[SUPPORT] Expect job status failed in spark batch model #6679

KnightChess · 2022-09-15T07:27:52Z

Describe the problem you faced

@Override
  public void write(HoodieRecord record, Option<IndexedRecord> avroRecord) {
    ...
          fileWriter.writeAvro(record.getRecordKey(),
              rewriteRecordWithMetadata((GenericRecord) avroRecord.get(), path.getName()));
        } else {
          fileWriter.writeAvroWithMetadata(record.getKey(), rewriteRecord((GenericRecord) avroRecord.get()));
        }
        ...
    } catch (Throwable t) {
      // Not throwing exception from here, since we don't want to fail the entire job
      // for a single record
      writeStatus.markFailure(record, t, recordMetadata);
      LOG.error("Error writing record " + record, t);
    }
  }

private def commitAndPerformPostOperations(spark: SparkSession,
                                             ...
                                            ): (Boolean, common.util.Option[java.lang.String], common.util.Option[java.lang.String]) = {
    if (writeResult.getWriteStatuses.rdd.filter(ws => ws.hasErrors).count() == 0) {
      log.info("Proceeding to commit the write.")
      ...
      (commitSuccess && metaSyncSuccess, compactionInstant, clusteringInstant)
    } else {
      log.error(s"${tableInstantInfo.operation} failed with errors")
      if (log.isTraceEnabled) {
        log.trace("Printing out the top 100 errors")
        writeResult.getWriteStatuses.rdd.filter(ws => ws.hasErrors)
          .take(100)
          .foreach(ws => {
            log.trace("Global error :", ws.getGlobalError)
            if (ws.getErrors.size() > 0) {
              ws.getErrors.foreach(kt =>
                log.trace(s"Error for key: ${kt._1}", kt._2))
            }
          })
      }
      (false, common.util.Option.empty(), common.util.Option.empty())
    }
  }

I have a SchemaCompatibilityException in method rewriteRecord, but it had be catch, only print log in driver: ERROR HoodieSparkSqlWriter$: UPSERT failed with errors, and the spark job status is SUCCEEDED

some question need help:

Is it for streaming scenes? If throw exceptiion how to restore it?
in batch model, will use job status as trigger condition often. how to resolve this scene in current version, thanks

The text was updated successfully, but these errors were encountered:

KnightChess · 2022-09-21T07:25:57Z

@vinothchandar @xushiyan @yihua Could you help answer this question?

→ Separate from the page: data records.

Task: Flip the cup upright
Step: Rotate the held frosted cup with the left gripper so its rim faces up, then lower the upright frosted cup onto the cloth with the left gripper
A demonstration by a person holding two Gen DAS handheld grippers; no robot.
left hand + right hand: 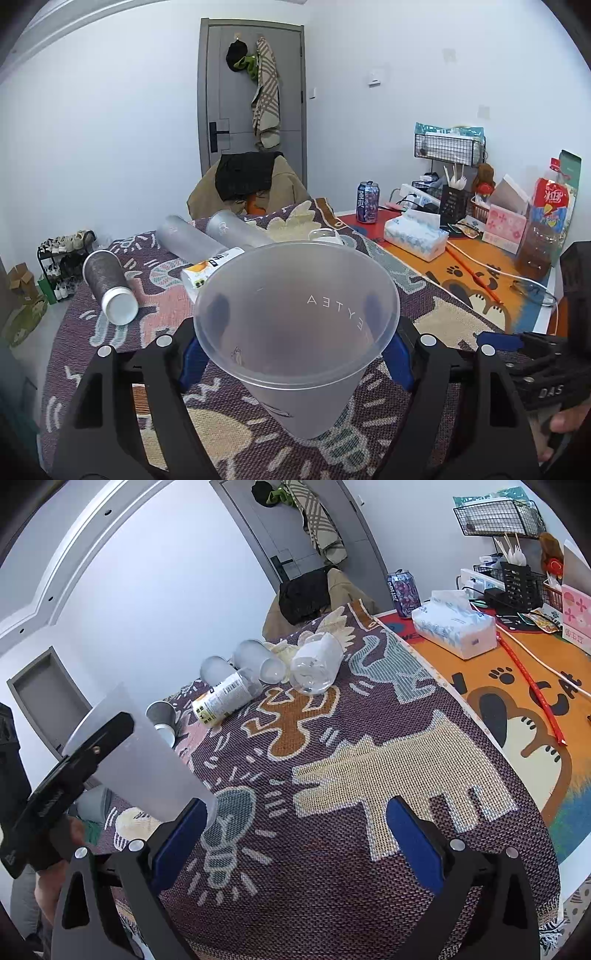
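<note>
The worktop in front of you was covered by a woven cloth with animal figures, and an orange mat lay along its far side. On that mat sat a tissue box and, beyond it, a drink can.

Your left hand-held gripper held the frosted cup between its blue pads, mouth up and tilted toward the camera, raised above the cloth. In the right wrist view the same cup stood at the left edge, just beside your right hand-held gripper, whose jaws were spread wide with nothing between them.

Farther back, several other cups lay on their sides in a loose cluster on the cloth, a printed paper cup among them.
</note>
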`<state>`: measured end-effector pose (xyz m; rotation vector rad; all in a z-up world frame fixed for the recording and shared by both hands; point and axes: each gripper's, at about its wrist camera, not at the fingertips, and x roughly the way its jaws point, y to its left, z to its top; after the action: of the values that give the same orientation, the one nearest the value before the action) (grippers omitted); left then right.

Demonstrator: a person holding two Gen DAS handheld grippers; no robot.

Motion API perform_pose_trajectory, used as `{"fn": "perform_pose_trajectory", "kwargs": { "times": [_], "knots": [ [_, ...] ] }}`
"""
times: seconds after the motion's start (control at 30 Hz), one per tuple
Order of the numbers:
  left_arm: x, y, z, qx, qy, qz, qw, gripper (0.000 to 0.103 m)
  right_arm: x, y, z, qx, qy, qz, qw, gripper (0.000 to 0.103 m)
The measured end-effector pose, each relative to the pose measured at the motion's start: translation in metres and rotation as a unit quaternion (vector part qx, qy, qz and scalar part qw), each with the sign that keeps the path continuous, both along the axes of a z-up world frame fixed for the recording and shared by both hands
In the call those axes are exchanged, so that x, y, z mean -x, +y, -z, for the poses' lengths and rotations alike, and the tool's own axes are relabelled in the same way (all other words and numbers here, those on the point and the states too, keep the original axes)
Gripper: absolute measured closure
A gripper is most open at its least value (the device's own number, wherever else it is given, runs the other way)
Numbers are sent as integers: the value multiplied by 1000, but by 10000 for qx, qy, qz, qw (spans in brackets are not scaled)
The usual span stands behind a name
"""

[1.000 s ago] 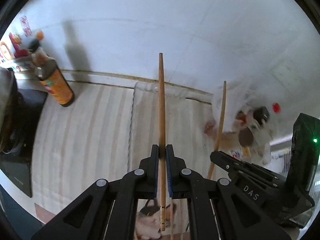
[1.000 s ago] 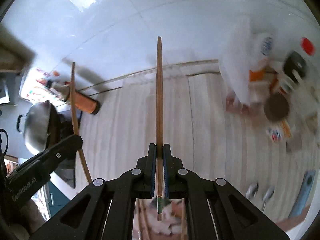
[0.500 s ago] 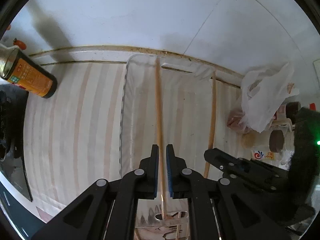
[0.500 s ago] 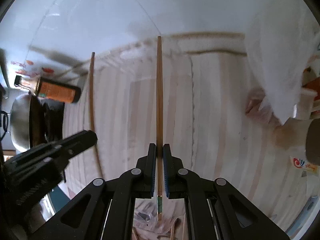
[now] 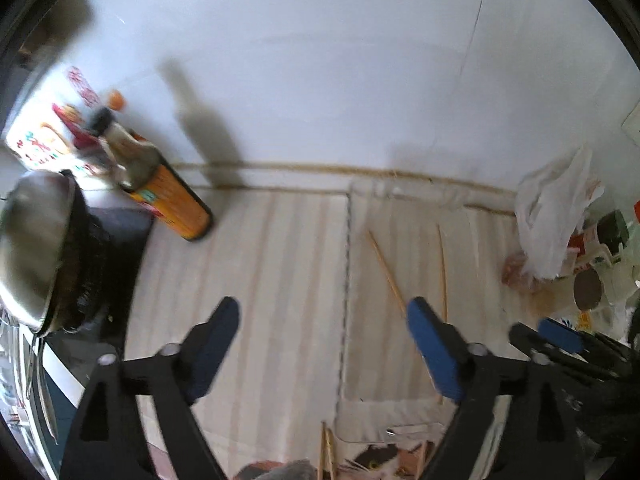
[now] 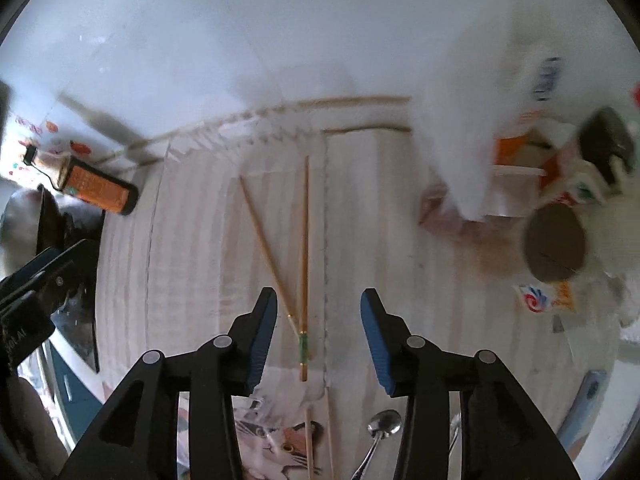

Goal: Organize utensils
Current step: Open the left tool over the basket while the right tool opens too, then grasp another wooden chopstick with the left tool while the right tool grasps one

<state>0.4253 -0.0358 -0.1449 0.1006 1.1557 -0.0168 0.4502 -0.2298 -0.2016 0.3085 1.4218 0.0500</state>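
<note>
We see our left gripper (image 5: 322,316) with its blue-padded jaws just spread wide and our right gripper (image 6: 318,306) with its jaws just parted about halfway, nothing between either pair. The two thin wooden chopsticks (image 6: 286,248) lie loose inside the clear rectangular plastic tray (image 6: 326,208), crossing in a narrow V near its front end. Beyond the tray's left edge stands an orange-labelled sauce bottle (image 5: 168,196); just in front of the tray lies a metal spoon (image 6: 382,434).

White tiled wall (image 5: 340,80) rises behind a pale striped countertop (image 5: 272,280).
</note>
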Motion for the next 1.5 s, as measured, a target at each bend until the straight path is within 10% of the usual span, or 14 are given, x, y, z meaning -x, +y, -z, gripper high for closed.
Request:
{"fn": "perform_pose_trajectory", "kwargs": {
  "times": [0.17, 0.37, 0.5, 0.73, 0.87, 1.0, 1.23, 1.5],
  "knots": [
    [23, 8, -12, -98, -415, 96, 9990, 0, 34, -10, -29, 278, -656, 242, 9972, 37],
    [71, 18, -2, -184, -424, 107, 9989, 0, 85, -9, -29, 80, -453, 365, 9983, 37],
    [113, 34, 34, -385, 15, 267, 9989, 1, 132, -2, -3, -117, -12, 276, 9995, 63],
    [162, 55, 135, -146, 1607, 402, 9861, 44, 180, 7, 61, -328, 825, 164, 9959, 83],
    [176, 52, 172, -59, 2060, 436, 9776, 46, 184, 21, 84, -199, 1038, -130, 9943, 83],
    [177, 50, 177, 67, 2021, 405, 9785, 51, 184, 37, 96, 42, 1071, -421, 9934, 84],
    [169, 62, 175, 180, 1997, 332, 9791, 98, 189, 51, 112, 567, 1175, -610, 9896, 96],
    [168, 92, 166, 287, 2033, 110, 9786, 99, 213, 46, 117, -64, 1501, -138, 9886, 96]
  ]
}}
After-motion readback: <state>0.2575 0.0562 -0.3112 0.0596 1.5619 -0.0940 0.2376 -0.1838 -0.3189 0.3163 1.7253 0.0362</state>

nsivabalan · 2022-10-23T04:03:23Z

which version of hudi are you using?
We have a config https://hudi.apache.org/docs/configurations/#hoodiedatasourcewritestreamingignorefailedbatch: when set to true, will ignore failures and will proceed to next batch.
Default value for this was true until 0.12.0.

Can you set the value of this config to false and let us know if you are still facing issues.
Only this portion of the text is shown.